▶

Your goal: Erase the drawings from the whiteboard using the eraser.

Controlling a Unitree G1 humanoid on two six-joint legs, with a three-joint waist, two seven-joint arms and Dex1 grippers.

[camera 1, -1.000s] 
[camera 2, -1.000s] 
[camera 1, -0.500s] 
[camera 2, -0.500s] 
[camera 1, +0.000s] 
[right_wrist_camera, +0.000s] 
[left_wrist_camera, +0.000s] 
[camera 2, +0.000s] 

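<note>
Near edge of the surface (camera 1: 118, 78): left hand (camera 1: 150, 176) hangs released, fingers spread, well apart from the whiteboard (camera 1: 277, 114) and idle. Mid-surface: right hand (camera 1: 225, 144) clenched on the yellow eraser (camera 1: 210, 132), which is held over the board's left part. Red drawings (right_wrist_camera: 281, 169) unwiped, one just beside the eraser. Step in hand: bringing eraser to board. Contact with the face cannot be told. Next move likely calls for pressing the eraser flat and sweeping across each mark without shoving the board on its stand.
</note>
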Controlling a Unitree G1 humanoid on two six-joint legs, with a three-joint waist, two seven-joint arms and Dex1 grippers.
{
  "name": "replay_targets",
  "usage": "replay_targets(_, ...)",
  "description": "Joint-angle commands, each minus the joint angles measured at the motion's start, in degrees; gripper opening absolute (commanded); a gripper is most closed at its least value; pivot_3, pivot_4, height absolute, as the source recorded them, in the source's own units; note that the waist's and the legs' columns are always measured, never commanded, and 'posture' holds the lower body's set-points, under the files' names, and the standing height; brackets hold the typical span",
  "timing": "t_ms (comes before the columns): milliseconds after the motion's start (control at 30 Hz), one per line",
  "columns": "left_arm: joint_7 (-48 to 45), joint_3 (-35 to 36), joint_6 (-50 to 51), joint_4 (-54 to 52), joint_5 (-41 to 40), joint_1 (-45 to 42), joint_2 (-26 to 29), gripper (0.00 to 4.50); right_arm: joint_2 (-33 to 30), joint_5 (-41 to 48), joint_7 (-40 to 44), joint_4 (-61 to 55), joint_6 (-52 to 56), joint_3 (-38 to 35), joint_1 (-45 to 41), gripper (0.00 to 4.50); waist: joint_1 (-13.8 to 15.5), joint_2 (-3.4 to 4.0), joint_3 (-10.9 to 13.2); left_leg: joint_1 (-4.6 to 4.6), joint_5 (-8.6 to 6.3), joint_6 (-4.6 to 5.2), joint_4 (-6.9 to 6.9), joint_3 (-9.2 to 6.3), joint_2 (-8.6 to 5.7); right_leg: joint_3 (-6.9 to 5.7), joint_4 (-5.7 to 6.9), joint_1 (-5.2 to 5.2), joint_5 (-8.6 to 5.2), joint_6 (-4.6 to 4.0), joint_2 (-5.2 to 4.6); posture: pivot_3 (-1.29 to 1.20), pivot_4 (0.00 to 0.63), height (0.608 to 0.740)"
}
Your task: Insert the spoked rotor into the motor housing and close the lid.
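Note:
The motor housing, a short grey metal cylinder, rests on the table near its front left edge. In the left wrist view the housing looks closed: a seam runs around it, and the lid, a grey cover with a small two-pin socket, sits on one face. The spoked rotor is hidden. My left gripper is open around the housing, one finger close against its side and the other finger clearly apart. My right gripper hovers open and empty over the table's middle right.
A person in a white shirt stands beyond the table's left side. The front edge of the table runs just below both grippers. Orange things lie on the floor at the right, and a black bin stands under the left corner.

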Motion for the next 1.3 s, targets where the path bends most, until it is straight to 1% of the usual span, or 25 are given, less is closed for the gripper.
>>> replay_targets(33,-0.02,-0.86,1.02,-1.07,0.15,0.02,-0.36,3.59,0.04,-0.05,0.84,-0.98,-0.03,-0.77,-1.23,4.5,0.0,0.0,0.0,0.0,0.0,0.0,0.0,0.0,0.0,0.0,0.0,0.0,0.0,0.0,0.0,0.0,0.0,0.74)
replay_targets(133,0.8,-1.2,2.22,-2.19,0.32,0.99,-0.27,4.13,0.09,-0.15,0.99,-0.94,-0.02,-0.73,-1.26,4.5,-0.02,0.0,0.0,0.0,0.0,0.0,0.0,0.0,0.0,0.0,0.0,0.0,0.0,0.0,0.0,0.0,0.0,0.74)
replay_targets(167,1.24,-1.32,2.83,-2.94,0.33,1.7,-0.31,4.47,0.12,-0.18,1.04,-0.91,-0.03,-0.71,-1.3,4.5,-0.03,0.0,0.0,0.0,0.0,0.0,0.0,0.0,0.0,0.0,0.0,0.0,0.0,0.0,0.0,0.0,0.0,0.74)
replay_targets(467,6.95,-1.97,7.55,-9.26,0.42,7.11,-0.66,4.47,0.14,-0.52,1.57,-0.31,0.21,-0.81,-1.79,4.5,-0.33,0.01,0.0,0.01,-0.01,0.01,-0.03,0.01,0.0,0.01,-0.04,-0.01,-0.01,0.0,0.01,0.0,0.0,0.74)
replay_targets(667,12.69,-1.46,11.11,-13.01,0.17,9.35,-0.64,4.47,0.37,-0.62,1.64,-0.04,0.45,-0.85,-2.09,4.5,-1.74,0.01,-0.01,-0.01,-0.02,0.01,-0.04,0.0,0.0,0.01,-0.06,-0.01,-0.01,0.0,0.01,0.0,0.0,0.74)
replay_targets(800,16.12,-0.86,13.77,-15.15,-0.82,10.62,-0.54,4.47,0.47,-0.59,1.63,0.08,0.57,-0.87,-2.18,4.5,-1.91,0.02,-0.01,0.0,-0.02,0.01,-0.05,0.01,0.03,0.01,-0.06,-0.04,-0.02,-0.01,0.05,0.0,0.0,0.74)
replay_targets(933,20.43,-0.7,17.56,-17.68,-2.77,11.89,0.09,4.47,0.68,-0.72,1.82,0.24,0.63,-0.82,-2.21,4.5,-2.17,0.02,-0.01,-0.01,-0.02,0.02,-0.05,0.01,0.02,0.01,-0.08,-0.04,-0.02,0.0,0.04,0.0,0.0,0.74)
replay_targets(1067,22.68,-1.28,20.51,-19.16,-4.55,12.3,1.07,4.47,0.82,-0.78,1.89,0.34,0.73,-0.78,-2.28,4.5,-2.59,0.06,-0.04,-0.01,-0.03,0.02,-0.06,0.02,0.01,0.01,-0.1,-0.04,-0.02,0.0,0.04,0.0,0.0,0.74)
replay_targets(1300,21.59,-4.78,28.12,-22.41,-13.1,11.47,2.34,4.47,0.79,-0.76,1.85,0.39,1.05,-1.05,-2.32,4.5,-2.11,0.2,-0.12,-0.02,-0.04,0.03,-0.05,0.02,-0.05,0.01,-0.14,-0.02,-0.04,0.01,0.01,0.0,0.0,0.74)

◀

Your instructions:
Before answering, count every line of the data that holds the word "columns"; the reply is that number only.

Solution below:
3